To delete a user, simply click the Delete button in the rightmost column of the user list. The user will immediately be deleted, and they will no longer be able to log in to your site.

Adding Administrators

You can make any user a site-wide administrator by setting their Access level to ‘Admin user’. You may have as many administrators as you wish.

Keep in mind that administrators will have the same level of access that you have, including Read/Write/Delete access on all folders, and the ability to create and manage users.

Advanced User Settings

Time zone

All times in the web interface will be displayed in this time zone for the user.

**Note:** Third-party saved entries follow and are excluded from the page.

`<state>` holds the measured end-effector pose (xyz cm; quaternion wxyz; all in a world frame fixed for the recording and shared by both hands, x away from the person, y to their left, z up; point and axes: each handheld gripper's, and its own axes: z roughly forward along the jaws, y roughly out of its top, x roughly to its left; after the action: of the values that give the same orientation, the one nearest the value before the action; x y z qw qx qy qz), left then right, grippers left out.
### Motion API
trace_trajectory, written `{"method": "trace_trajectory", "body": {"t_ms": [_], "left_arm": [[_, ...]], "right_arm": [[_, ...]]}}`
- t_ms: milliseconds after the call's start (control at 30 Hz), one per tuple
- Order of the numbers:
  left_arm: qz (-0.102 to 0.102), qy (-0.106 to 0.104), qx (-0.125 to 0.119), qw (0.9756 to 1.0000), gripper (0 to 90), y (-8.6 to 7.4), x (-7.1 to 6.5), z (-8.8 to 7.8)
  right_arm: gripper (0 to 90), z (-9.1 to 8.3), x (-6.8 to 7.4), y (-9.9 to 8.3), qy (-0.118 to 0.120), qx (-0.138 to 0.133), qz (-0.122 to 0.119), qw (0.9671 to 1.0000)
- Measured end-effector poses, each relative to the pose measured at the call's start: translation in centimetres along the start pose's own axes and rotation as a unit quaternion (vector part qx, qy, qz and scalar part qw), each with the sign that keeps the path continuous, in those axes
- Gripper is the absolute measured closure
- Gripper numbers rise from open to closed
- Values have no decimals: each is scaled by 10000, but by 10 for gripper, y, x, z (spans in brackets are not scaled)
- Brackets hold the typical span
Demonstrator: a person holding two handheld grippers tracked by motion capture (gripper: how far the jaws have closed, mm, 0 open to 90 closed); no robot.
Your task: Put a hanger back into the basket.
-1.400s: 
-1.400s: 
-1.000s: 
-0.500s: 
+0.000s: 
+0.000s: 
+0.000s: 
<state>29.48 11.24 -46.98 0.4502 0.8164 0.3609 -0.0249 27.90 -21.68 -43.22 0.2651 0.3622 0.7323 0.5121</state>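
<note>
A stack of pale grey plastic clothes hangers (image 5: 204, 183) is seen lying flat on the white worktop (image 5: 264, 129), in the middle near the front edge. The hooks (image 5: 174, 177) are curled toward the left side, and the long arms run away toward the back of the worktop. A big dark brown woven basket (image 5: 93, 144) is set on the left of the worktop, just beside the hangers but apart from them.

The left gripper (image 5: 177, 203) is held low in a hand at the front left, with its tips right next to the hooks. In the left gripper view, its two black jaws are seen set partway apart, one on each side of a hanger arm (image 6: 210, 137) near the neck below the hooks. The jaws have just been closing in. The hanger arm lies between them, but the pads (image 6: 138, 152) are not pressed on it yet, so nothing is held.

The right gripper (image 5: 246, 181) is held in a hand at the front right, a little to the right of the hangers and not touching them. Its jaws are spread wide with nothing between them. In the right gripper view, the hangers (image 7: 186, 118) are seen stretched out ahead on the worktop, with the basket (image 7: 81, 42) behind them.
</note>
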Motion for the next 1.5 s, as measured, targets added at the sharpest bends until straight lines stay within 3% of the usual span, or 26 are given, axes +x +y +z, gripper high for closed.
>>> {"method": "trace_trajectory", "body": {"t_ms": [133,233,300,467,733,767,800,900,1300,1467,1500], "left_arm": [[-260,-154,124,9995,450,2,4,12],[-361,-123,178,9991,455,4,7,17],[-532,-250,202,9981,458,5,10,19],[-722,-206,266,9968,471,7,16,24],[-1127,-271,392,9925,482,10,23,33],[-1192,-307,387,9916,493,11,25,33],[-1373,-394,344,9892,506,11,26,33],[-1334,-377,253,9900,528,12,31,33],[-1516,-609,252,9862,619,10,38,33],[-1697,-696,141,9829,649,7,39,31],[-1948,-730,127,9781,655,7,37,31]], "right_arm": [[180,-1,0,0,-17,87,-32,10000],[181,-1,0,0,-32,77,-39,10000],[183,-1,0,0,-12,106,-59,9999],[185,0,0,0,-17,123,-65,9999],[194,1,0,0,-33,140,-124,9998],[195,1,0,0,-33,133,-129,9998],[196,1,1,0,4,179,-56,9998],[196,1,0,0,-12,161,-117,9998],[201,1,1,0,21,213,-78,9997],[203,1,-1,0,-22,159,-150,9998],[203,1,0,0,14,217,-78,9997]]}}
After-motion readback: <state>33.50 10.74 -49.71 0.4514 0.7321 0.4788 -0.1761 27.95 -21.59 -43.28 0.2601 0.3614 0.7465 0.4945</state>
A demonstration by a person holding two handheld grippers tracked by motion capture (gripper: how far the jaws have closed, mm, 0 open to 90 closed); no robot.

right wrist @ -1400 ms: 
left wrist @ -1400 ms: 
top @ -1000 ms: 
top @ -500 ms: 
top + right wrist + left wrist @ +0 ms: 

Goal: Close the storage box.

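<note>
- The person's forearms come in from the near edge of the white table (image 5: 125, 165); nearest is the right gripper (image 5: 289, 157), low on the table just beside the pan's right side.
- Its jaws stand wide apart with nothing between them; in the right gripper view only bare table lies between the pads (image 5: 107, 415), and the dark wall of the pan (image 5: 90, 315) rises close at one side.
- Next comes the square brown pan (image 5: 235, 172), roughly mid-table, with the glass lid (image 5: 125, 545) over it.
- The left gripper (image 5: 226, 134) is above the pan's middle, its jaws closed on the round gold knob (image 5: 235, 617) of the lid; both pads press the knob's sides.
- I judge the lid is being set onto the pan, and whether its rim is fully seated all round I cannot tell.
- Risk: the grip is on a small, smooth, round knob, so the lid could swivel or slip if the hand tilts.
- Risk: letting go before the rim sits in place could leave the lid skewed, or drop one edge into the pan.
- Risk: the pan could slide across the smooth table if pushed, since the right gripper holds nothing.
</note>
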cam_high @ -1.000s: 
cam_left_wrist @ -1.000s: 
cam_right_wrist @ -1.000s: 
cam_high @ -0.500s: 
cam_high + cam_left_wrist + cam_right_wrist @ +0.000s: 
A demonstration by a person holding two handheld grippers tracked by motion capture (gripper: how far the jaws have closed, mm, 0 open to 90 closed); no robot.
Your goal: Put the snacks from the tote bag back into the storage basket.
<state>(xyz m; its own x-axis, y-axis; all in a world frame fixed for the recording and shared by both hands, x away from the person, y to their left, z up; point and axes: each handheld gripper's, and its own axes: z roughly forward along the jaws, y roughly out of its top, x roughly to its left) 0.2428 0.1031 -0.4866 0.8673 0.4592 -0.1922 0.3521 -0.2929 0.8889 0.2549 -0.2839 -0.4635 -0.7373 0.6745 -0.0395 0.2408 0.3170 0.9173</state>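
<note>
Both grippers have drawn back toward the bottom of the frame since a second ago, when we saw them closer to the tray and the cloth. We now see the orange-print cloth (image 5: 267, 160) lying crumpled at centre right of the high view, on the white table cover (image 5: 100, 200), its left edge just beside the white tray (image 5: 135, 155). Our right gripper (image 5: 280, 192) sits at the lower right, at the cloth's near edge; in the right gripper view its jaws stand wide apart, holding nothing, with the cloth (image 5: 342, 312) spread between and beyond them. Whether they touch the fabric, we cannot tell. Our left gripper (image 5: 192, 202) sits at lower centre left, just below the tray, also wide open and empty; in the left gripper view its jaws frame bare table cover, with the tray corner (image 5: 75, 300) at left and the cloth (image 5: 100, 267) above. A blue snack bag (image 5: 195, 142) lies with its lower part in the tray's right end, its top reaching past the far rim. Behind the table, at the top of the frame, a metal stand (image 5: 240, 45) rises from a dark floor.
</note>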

FTP/SFTP client root folder

The user will see this folder as the ‘home’ or root’ when logging in via an FTP/SFTP client. The user will not be able to see folders which are parents of this one, even if they have permissions there. This setting only affects FTP/SFTP clients, NOT the web interface, and you still need to give the user permissions to the folder. This is mainly used for providing compatibility with existing FTP/SFTP deployments.

IP whitelist

This setting allows you to limit which IP addresses the user is allowed to connect from. List allowed IPs, one per line. You may specify a range in CIDR format, such as

If you are also using a site-wide IP whitelist, users connecting from an IP address matching in either whitelist will be allowed to log in.

Bypass site IP whitelist

If your site uses a site-wide IP whitelist, this setting allows this user to log in from IP addresses not contained in that list. However, this user’s IP whitelist will still be enforced (if set).

Plain/unencrypted FTP Support

If changed, this setting will override the site-wide default, which can be set at Settings > Security > Plain/unencrypted FTP Support.

Note: Allowing unencrypted connections is dangerous because it will cause passwords and file contents to be transmitted across networks in clear text.

Access expiration date

You can grant the user temporary access to your site by entering a date here. Access for this user will be blocked after this date occurs (midnight of the selected date).

This field uses your current time zone when you set or change it.

Protocol access

Use this setting to control which protocols this user will have access to.

You can selectively allow access to:

  • FTP
  • SFTP
  • WebDAV
  • Web, Desktop app, and API


Add SFTP public keys here to allow the user to connect via SFTP without having to type a password. Review the SFTP documentation for more details.